> _PROBLEM STATEMENT_: In the entries below, count every line that has the string "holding", and answer with that count alone.

> _THE DATA_:
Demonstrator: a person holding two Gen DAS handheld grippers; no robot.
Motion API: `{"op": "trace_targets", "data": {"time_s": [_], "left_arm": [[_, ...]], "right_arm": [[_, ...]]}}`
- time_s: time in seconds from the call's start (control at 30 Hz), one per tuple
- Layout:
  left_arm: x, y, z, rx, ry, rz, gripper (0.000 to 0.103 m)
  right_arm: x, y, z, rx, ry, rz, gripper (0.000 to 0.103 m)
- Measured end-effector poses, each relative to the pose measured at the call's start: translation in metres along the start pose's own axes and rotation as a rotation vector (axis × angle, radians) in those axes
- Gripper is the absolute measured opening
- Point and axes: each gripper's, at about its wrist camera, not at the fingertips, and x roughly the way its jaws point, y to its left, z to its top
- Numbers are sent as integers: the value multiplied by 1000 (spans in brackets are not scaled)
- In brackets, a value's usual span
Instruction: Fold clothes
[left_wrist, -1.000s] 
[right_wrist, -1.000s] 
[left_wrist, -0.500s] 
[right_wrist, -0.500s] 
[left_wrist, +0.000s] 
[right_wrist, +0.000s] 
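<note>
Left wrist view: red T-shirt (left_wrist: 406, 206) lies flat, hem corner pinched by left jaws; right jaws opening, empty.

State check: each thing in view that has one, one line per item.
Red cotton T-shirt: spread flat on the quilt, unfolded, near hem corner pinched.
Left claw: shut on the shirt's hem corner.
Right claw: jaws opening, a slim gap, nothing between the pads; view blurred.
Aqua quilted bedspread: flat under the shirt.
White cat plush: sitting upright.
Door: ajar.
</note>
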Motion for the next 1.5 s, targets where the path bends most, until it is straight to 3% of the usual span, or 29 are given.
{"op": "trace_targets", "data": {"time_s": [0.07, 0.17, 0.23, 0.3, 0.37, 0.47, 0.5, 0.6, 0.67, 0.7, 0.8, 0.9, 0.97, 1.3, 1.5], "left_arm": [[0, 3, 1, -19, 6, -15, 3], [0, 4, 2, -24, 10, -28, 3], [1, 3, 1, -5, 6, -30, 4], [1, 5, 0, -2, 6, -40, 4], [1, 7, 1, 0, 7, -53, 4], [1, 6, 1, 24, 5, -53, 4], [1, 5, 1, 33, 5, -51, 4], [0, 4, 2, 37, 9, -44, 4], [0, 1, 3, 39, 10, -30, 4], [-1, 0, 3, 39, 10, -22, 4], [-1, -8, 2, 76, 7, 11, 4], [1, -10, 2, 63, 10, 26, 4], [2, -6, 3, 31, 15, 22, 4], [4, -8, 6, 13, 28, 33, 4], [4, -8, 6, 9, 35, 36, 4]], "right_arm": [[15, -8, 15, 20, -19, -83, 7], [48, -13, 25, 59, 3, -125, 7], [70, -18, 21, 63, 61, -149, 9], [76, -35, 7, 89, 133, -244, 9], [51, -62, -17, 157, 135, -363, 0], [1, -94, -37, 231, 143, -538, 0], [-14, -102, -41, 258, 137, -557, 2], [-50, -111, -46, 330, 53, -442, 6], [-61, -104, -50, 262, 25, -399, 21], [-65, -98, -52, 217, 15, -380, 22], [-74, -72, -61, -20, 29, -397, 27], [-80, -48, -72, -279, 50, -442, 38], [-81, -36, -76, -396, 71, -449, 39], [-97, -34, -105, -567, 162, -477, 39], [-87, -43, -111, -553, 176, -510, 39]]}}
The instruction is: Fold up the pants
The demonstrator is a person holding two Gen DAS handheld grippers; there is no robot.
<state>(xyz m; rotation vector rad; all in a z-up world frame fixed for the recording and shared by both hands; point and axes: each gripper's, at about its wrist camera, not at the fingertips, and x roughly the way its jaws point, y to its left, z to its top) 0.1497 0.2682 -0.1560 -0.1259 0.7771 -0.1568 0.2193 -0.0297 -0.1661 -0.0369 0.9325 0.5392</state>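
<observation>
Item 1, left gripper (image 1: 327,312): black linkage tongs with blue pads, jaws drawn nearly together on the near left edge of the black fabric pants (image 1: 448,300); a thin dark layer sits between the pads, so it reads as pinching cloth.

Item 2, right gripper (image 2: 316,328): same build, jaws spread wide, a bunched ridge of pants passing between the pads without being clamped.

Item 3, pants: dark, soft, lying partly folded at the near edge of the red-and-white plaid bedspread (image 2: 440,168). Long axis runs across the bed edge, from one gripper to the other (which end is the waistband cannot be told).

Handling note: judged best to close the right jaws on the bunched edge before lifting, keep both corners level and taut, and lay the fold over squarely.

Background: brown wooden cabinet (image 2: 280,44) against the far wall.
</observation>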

> _RESULT OF THE EXERCISE_: 2